What is needed:
Some entries follow. Reproduce exactly the lines starting at the one with "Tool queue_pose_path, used" and stopping after the one with "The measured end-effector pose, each".

Supplied entries:

-*-*-

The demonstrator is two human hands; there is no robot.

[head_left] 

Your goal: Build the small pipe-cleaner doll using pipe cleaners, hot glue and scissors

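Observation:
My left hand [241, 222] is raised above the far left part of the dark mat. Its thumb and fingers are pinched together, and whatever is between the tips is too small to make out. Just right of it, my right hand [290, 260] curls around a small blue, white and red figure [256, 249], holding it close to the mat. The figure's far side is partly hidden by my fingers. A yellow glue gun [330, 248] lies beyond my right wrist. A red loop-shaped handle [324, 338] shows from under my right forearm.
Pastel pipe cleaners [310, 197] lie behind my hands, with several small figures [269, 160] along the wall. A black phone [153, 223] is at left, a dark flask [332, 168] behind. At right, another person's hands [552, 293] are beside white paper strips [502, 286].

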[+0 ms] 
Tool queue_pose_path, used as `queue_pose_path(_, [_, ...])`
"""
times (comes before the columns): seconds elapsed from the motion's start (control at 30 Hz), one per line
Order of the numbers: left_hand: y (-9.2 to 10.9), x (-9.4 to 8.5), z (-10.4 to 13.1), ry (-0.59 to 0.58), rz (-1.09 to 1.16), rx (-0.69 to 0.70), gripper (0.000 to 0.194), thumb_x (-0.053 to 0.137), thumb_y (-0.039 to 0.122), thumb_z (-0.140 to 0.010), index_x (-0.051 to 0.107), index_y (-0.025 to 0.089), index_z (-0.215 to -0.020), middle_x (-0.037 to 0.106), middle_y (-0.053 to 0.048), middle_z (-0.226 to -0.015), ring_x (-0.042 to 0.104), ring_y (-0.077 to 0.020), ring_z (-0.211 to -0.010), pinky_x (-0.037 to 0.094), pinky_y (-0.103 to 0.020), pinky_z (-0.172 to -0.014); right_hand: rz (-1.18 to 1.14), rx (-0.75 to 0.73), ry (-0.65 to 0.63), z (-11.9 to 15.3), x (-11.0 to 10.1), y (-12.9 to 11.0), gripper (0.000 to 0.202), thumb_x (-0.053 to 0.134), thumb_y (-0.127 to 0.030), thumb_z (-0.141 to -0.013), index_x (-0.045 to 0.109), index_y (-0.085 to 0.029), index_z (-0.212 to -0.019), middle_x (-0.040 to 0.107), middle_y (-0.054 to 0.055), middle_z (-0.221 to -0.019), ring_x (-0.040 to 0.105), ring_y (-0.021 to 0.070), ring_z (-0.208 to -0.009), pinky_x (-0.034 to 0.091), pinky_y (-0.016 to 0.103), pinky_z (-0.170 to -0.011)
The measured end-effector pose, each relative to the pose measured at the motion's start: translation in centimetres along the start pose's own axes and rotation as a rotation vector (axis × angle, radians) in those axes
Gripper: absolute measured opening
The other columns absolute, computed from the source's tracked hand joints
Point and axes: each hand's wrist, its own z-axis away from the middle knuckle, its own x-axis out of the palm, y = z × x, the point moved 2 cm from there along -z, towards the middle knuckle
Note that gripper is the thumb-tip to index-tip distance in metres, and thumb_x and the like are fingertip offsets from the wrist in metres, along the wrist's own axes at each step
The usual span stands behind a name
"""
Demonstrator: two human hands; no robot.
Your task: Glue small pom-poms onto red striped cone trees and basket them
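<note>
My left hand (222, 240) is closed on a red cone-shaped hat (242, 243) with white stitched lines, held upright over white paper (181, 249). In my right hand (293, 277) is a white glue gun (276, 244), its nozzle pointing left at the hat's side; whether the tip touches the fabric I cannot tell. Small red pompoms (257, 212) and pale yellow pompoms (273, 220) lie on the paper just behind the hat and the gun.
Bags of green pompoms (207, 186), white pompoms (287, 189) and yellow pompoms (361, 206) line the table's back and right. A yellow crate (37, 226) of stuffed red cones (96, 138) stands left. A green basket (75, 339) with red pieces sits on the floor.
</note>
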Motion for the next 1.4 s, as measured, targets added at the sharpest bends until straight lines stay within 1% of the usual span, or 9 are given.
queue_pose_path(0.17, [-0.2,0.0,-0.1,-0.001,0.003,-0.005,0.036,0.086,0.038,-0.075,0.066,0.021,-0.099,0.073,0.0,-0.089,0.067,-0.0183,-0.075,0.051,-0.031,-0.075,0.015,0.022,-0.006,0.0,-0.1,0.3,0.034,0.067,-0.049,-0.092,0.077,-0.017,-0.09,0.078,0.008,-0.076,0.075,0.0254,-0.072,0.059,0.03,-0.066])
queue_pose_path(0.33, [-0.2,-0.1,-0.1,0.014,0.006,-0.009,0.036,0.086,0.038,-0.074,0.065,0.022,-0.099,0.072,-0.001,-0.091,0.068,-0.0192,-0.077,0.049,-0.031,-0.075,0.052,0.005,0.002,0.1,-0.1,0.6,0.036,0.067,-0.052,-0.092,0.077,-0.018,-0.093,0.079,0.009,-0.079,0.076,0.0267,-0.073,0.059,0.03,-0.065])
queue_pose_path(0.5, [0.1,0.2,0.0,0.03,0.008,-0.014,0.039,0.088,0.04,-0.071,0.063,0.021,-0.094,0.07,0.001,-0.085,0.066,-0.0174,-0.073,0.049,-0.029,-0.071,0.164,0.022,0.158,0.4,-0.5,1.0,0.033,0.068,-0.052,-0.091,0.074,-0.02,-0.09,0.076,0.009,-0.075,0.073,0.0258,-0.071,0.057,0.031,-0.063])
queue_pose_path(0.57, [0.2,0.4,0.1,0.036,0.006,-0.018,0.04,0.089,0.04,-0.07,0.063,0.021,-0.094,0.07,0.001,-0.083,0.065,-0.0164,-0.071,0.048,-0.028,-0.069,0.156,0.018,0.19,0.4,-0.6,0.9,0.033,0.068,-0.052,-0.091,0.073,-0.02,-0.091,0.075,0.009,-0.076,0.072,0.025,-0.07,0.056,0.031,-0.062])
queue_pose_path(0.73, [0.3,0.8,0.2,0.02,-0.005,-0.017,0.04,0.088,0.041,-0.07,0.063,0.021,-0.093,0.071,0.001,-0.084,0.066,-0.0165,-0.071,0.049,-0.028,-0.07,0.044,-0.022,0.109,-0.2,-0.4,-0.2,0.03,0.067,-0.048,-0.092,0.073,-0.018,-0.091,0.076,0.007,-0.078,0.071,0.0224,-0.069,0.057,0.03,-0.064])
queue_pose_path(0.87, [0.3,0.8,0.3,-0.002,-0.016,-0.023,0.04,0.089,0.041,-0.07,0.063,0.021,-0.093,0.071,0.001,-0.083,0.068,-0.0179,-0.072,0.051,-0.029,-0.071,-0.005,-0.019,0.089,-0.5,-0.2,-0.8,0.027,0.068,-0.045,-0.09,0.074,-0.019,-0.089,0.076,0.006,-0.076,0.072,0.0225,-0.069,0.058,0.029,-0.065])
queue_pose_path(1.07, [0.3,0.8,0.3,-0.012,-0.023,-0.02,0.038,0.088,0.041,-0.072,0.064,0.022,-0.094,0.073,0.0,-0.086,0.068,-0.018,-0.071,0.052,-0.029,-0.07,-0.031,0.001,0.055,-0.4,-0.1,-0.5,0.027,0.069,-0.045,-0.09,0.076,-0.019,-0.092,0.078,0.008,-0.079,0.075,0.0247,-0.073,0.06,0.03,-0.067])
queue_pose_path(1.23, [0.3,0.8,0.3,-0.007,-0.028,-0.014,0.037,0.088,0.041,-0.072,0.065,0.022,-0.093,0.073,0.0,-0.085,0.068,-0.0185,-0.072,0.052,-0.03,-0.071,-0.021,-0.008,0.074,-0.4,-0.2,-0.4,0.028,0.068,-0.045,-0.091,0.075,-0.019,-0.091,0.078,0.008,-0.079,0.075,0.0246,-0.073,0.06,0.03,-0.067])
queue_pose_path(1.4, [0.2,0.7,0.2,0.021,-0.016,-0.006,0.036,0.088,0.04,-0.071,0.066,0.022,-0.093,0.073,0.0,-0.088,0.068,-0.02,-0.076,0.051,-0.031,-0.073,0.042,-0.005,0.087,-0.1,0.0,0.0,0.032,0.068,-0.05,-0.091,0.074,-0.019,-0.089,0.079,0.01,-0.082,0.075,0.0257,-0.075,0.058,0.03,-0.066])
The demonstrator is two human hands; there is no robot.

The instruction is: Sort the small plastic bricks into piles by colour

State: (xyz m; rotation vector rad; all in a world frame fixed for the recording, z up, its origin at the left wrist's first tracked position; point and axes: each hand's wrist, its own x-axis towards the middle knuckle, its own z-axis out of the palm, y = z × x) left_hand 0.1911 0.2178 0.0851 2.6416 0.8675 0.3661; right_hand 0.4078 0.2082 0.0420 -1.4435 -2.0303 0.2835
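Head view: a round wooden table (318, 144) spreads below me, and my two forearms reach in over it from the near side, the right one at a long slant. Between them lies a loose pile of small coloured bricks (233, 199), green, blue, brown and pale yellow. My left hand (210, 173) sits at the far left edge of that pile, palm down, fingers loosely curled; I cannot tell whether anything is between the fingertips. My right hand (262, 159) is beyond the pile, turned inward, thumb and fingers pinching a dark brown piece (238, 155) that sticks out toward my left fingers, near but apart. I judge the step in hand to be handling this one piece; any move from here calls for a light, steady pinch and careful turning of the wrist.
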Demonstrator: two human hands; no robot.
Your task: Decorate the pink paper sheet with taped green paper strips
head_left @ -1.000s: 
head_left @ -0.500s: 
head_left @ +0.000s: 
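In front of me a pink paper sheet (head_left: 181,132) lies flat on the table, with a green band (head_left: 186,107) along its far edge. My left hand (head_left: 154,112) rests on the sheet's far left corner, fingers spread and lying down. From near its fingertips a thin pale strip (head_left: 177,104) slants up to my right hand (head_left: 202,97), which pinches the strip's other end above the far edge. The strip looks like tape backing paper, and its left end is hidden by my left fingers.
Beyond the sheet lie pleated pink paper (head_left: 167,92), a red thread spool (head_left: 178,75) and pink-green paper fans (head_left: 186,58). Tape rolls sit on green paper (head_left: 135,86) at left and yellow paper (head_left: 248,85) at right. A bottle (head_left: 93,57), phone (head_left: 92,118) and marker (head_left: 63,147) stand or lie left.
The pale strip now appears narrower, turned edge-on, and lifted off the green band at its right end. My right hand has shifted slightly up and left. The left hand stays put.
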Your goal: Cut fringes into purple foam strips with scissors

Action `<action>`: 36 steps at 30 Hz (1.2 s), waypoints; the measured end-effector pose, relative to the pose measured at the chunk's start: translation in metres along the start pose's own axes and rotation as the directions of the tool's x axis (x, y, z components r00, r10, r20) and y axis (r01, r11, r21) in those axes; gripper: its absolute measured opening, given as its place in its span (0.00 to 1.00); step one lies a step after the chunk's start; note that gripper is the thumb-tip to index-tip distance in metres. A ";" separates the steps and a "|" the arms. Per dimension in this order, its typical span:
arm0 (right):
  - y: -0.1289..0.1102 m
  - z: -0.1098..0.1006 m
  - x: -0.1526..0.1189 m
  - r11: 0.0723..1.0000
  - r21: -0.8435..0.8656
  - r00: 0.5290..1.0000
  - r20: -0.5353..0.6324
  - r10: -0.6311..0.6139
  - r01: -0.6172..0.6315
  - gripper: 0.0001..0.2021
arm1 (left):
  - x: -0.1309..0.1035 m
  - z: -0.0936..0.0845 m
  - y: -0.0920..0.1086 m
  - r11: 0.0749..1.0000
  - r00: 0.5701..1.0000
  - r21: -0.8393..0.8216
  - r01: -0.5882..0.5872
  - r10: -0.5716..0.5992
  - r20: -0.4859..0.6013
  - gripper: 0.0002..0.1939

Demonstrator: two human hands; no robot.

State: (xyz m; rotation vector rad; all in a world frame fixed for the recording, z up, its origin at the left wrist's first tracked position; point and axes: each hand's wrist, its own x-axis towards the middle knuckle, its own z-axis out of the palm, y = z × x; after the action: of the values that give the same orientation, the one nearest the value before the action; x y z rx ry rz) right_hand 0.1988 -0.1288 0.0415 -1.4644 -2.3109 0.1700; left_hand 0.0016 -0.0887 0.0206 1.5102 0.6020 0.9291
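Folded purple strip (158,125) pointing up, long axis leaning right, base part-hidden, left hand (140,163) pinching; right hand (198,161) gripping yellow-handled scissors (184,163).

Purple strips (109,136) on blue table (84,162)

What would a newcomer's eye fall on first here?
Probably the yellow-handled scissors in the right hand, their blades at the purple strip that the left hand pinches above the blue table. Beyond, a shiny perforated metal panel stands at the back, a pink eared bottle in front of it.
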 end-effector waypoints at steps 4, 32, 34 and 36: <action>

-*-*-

Solution below:
Tool queue_pose_path, used as `queue_pose_path(_, [_, ...])`
"""
times (comes before the columns): seconds elapsed from the motion's start (control at 30 Hz), one per line
Order of the numbers: left_hand: y (-9.2 to 10.9), x (-9.4 to 8.5), z (-10.4 to 13.1), ry (-0.59 to 0.58), rz (-1.09 to 1.16), rx (-0.69 to 0.70), gripper (0.000 to 0.194), thumb_x (-0.053 to 0.137), thumb_y (-0.039 to 0.122), thumb_z (-0.140 to 0.010), index_x (-0.051 to 0.107), index_y (-0.025 to 0.089), index_z (-0.215 to -0.020), middle_x (-0.037 to 0.106), middle_y (-0.053 to 0.048), middle_z (-0.226 to -0.015), ring_x (-0.042 to 0.104), ring_y (-0.077 to 0.020), ring_z (-0.211 to -0.010), pinky_x (-0.037 to 0.094), pinky_y (-0.103 to 0.020), pinky_z (-0.172 to -0.014); right_hand: rz (-1.18 to 1.14), rx (-0.75 to 0.73), ry (-0.65 to 0.63), z (-11.9 to 15.3), x (-11.0 to 10.1), y (-12.9 to 11.0), gripper (0.000 to 0.202), thumb_x (-0.053 to 0.134), thumb_y (-0.127 to 0.030), thumb_z (-0.141 to -0.013), index_x (-0.045 to 0.109), index_y (-0.085 to 0.029), index_z (-0.212 to -0.019), middle_x (-0.040 to 0.107), middle_y (-0.054 to 0.055), middle_z (-0.221 to -0.019), ring_x (-0.040 to 0.105), ring_y (-0.021 to 0.070), ring_z (-0.208 to -0.009), pinky_x (-0.034 to 0.091), pinky_y (-0.016 to 0.103), pinky_z (-0.170 to -0.011)
The measured end-effector pose, each relative to the pose measured at the motion's start: translation in centimetres along the start pose's own axes and rotation as a rotation vector (axis × angle, radians) in those axes

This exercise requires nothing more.